**PROBLEM STATEMENT:** Please copy each line of the records below that holds the word "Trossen".

**GIVEN INFORMATION:**

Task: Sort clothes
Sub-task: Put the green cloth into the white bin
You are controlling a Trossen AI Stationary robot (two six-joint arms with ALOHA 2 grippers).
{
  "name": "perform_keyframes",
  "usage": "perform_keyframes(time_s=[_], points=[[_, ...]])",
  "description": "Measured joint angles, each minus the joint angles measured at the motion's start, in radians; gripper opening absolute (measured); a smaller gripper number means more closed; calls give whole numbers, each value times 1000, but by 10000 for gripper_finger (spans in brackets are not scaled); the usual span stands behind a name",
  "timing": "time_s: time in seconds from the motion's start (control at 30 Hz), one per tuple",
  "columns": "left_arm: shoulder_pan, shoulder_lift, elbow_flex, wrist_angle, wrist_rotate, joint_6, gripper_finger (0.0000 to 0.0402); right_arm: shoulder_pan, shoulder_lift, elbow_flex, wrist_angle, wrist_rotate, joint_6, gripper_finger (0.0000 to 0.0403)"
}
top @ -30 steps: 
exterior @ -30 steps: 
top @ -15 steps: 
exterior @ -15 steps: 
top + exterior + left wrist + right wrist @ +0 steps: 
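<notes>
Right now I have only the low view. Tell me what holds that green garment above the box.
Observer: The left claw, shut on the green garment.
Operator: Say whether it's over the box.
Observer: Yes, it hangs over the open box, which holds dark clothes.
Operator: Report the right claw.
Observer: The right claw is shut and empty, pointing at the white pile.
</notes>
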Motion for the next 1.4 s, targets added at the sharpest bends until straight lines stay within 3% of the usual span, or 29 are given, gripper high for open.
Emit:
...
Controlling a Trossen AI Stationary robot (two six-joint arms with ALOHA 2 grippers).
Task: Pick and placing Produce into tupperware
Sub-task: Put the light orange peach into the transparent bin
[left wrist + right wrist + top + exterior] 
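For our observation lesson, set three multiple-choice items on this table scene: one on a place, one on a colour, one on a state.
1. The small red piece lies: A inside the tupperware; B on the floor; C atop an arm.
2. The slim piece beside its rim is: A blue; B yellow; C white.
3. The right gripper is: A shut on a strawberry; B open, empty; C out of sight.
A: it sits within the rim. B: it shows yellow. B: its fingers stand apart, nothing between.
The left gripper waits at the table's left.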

**ANSWER TO THE PROBLEM:**
You are controlling a Trossen AI Stationary robot (two six-joint arms with ALOHA 2 grippers).
Controlling a Trossen AI Stationary robot (two six-joint arms with ALOHA 2 grippers).

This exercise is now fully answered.